The rapid clearance of glucose from the circulation also appears to be crucial for maintenance of endothelial function. Glucose/insulin-mediated vasodilation is impaired during hyperglycaemia: glucose-induced NO release was completely abolished and insulin-induced NO released was reduced after incubation of the PCAs at high glucose concentrations for 2 h. This finding may be explained by accelerated NO degradation due to enhanced superoxide generation in the chronic hyperglycaemic state [43]. However, during the relatively short periods (≤2 h) of incubation with high d-glucose in our experiments, we found no evidence of increased superoxide formation. Alternatively, it has been shown that insulin-induced PI3 K signalling pathways (which mediate endothelial NO release), GLUT4 translocation in skeletal muscle cells and adipocytes, as well as the metabolic actions of insulin, are impaired under conditions of prolonged hyperglycaemia, and are thus considered to constitute the molecular basis of insulin resistance [44, 45]. Additionally, NCX activity was found to be reduced in the high glucose state [46], whereas uptake of glucose by endothelial cells was not affected [47]. This may explain the failure of acute glucose addition to increase NO release after prolonged exposure to high glucose. A previous study demonstrated that improved glycaemic control by insulin infusion therapy partly restored insulin-stimulated endothelial function in patients with type 2 diabetes and ischaemic heart disease, highlighting the detrimental effects of persistent hyperglycaemia on PI3K-dependent signalling [48]. This is consistent with our observation that impaired vasodilatory function was only partly reversed by incubating PCAs previously compromised by high glucose in normoglycaemic buffer. Hence, it appears that the duration of hyperglycaemia determines the vascular response: while acute (post-prandial) hyperglycaemia enhances PI3K-mediated endothelium-dependent vasodilation, persistent hyperglycaemia causes a potentially irreversible impairment of glucose/insulin-mediated vasodilation, constituting an early hallmark of glucose- and insulin-resistance.
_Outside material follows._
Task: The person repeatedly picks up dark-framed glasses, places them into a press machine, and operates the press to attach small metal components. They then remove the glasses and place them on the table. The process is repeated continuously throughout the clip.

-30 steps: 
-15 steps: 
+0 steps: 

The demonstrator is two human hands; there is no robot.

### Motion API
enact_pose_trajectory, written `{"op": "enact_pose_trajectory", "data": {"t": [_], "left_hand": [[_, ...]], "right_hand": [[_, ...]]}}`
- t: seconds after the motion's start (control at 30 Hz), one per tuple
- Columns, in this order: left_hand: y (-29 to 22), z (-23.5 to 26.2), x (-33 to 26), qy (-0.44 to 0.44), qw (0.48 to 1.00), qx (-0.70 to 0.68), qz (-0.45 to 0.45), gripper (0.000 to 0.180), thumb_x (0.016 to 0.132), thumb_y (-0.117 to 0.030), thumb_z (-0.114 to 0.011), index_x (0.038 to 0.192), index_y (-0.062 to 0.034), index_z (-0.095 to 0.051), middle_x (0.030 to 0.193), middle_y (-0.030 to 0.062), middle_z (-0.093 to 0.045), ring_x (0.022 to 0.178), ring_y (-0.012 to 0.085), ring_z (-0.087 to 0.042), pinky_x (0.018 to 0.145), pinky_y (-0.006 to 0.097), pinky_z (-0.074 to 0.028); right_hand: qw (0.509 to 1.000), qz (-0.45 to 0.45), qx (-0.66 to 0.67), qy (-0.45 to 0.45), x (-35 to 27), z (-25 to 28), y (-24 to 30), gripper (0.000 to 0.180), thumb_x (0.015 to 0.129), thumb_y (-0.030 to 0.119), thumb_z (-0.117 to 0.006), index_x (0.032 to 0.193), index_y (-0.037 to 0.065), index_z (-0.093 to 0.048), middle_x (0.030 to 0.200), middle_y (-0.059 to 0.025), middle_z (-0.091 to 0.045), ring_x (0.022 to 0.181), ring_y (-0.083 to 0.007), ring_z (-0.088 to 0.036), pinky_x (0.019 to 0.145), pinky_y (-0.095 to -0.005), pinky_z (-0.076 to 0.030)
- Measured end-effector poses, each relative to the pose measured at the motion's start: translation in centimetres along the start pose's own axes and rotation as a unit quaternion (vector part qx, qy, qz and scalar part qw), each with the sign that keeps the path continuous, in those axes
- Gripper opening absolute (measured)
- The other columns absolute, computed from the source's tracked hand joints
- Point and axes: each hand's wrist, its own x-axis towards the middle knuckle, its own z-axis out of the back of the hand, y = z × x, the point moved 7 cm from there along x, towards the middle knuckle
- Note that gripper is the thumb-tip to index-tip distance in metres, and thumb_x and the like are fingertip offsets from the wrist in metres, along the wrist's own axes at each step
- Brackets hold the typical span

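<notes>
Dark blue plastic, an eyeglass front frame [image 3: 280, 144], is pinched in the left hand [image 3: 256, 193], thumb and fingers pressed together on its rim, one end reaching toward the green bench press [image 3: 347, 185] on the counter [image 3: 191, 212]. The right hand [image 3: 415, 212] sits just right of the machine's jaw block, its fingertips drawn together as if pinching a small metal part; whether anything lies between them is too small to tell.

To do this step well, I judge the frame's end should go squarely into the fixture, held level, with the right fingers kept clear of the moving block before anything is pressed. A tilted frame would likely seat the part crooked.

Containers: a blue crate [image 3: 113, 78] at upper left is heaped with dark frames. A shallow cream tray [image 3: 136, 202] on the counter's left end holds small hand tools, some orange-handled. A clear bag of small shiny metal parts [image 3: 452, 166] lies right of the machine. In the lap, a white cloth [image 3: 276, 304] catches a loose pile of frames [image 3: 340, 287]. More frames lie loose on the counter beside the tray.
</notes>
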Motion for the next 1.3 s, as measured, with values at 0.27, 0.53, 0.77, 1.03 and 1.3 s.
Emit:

In summary, this is to our knowledge the first report to describe a d-glucose-stimulated NO release from intact vascular endothelium. We were able to resolve the mechanism for this effect, demonstrating that high extracellular d-glucose activates plasma membrane transporters associated with a net inward flux of Ca2+. Moreover, we found that high d-glucose potentiates the vasodilatory activity of insulin, suggesting that combined glucose- and insulin-mediated endothelial NO stimulation is implicated in the perfusion-dependent acceleration of glucose uptake, which in turn is essential for maintaining vascular endothelial function.